Um die Hirnsignale in gesprochene Worte umzusetzen, werden über Algorithmen Parameter aus den Messdaten extrahiert. Diese beschreiben, ob der Mund Laute generieren oder die Hand den Cursor bewegen will. Letztendlich muss das System noch in eine Software eingebettet werden, die ohne technischen Experten in der Heimanwendung funktioniert. Dazu muss das System einfach zu bedienen und robust sein und gleichzeitig die neuesten AI-basierten und selbstlernenden Technologien nutzen.
Die Industriepartner
Für die Konstruktion der Hardware sind die zwei Industriepartner im Konsortium zuständig: das Schweizer Wyss Center für Bio- and Neuroengineering konstruiert den Biosignalverstärker und der deutsche Medizintechnikhersteller CorTec wird Teile der implantierbaren Elektronik entwickeln, die die Gehirnsignale aufzeichnen: maßgefertigte hochauflösende ECoG-Elektroden mit hochkanaliger Verkabelung.
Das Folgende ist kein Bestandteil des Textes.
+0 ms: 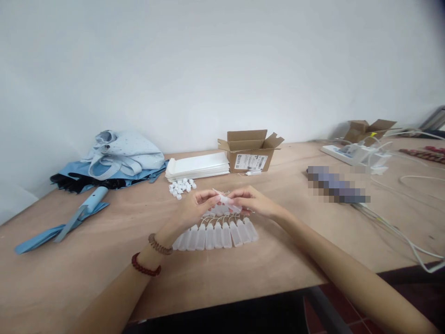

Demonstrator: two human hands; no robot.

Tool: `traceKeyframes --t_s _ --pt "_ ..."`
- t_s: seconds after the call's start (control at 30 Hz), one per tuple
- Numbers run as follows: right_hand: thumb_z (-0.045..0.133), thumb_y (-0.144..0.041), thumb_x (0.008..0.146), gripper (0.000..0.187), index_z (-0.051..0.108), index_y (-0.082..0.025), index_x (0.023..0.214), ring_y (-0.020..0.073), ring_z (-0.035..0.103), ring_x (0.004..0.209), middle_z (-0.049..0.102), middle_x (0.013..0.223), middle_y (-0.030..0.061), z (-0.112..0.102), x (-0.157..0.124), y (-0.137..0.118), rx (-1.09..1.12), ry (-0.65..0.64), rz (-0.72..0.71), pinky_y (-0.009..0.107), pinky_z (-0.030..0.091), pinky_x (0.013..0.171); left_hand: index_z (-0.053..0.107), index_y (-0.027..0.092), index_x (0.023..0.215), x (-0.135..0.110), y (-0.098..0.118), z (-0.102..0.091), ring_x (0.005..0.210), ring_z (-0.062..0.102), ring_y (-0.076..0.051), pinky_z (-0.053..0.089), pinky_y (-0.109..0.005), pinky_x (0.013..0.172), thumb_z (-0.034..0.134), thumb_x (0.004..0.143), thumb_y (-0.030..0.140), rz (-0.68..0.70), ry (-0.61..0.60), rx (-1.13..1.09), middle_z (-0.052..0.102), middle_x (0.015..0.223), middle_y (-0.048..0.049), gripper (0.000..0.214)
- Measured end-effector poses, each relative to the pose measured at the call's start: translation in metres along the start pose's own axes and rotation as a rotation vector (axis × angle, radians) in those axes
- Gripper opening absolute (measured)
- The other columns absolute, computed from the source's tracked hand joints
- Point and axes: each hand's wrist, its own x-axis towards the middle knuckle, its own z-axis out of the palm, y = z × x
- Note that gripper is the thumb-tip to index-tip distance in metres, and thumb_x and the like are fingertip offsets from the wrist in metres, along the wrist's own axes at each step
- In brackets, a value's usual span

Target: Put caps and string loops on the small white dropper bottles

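A small translucent white plastic bottle (pixel 235 207) is held above the table between both of my hands. The fingers of my left hand (pixel 194 206) pinch its left end, where the neck seems to be. My right hand (pixel 256 202) is closed around its body from the right. Just below, a row of similar bottles (pixel 218 235) lies side by side with thin cords at their tops. More bottles lie behind that row, partly hidden by my hands. Beyond my left hand sits a little heap of white caps (pixel 181 186).
Behind the caps is a stack of white envelopes (pixel 198 166), beside an open cardboard box (pixel 252 155). At left lie a pale blue bag (pixel 128 150) and a blue umbrella (pixel 92 199). A power strip (pixel 354 155) with cables and a blurred object (pixel 335 184) are at right.
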Motion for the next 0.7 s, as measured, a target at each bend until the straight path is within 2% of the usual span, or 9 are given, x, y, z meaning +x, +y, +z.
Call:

„Die Einzelbauteile gibt es schon in verschiedenen Ausführungen, und wir werden diese jetzt verfeinern und erstmals in der Art und Weise verschiedene Dinge zusammenführen, damit wir das entsprechend umsetzen können. Das ist das Spannende dabei“, sagt Müller-Putz. Erprobt werden soll das Brain-Computer Interface an zwei Personen mit Locked-in Syndrom in Utrecht und in Graz.
Zum Projekt Intrecom
Das Projekt soll im Herbst starten. Professor Müller-Putz arbeitet gerade an den Vorbereitungen und sucht noch nach interessierten Postdoktoranden und Dissertanten für das Team am Institut für Neurotechnologie an der TU Graz.
Intracranial Neuro Telemetry to REstore COMmunication (INTRECOM) wurde vom European Innovation Council (Pathfinder Programme) ausgewählt und wird mit knapp vier Millionen Euro von der EU gefördert. Das Projekt läuft von Herbst 2022 bis Herbst 2026.